A14Science focuses on developing AI/ML models to extract novel insights in scientific and healthcare applications. Targeted application domains include polymer recycling, molecular dynamics simulations, healthcare-patient matching, and Transmission Electron Microscopy (TEM) diffraction.
Projects under this research area focus on applying state of the art Artificial Intelligence/Machine Learning models to extract novel insights or scale computations for scientific applications.
Predictive Framework to Indicate the Age of Plastics For Proper Recycling
This project is in collaboration with Prof. Metin Karayilan and Prof. Divita Mathur from the Department of Chemistry. The objective of this project is to develop ML driven framework for indicating the age of plastics using spectral data to facilitate their classification prior to the recycling process.
Funding Source: MDS-Rely
Funding Source: MDS-Rely
Usability and Validation Study of RE-Assist: an Artificially Intelligent Care Coordination Technology
RE-Assist is an AI based personalized care coordination tool. In this collaborative project with Prof. Ronald Hickman (CWRU – School of Nursing), Dr. Carla Harwell (University Hospitals), and the owner of RE-Assist Ashley Barrow, our objective is to assess the usability of the tool and evaluate its effectiveness by employing various performance evaluation metrics.

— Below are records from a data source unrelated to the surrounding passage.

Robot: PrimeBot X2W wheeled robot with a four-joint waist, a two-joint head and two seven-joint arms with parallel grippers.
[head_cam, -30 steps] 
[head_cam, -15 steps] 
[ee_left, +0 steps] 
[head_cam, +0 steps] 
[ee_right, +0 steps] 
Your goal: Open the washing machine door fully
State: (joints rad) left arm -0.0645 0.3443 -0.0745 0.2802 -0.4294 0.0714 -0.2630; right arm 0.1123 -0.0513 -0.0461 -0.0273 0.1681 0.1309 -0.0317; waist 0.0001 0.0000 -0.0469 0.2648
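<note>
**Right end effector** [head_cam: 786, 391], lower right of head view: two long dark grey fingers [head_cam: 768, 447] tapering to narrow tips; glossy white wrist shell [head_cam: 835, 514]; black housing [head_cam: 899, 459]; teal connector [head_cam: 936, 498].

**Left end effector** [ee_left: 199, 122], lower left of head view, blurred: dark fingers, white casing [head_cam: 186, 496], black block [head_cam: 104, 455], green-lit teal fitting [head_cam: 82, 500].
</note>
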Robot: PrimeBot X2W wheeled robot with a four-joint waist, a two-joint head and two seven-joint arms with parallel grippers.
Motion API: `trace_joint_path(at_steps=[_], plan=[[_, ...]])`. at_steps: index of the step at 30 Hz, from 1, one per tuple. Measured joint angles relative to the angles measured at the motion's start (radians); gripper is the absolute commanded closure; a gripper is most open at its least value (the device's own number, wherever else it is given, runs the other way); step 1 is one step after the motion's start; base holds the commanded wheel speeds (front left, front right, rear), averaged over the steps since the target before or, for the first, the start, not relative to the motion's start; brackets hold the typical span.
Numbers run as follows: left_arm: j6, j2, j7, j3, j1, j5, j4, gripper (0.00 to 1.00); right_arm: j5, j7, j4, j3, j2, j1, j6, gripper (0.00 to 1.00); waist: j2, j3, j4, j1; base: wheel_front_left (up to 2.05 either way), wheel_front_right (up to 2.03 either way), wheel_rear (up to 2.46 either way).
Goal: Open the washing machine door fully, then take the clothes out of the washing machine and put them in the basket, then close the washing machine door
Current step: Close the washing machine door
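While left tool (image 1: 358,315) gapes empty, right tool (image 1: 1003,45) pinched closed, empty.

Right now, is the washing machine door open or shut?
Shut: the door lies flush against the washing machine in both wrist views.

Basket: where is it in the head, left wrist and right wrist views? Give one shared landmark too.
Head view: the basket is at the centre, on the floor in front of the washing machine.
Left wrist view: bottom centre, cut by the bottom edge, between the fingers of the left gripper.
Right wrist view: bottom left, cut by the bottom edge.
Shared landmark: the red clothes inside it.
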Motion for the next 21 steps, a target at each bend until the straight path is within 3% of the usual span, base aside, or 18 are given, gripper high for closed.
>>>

Funding Source: Clinical and Translational Science Collaborative (CTSC)
Funding Source: Clinical and Translational Science Collaborative (CTSC)
Automated Indexing of TEM Diffraction Patterns Using Machine Learning
Indexing Transmission Electron Microscopy (TEM) diffraction patterns is a critical step in materials characterization. Despite the manually intensive indexing process, work related to Machine Learning (ML) in its space is sparse. The objective of this work is to develop novel vision based models to classify the diffraction patterns to identify the material properties and structure.
Upscaling Particle Simulations via Machine Learning in the Loop
This is a collaborative project with Prof. Abhinendra Singh of the Department of Macromolecular Science and Engineering. State-of-the-art particulate simulation frameworks are limited in their capability to simulate on the order of thousands of particles and are not scalable to simulate real-world industrial or natural scale systems that require simulating on the order of millions of particles. The objective of this project is to achieve 3-4 orders of magnitude improvement scalability in these simulation frameworks by integrating Machine Learning in the loop to bypass numerical simulations.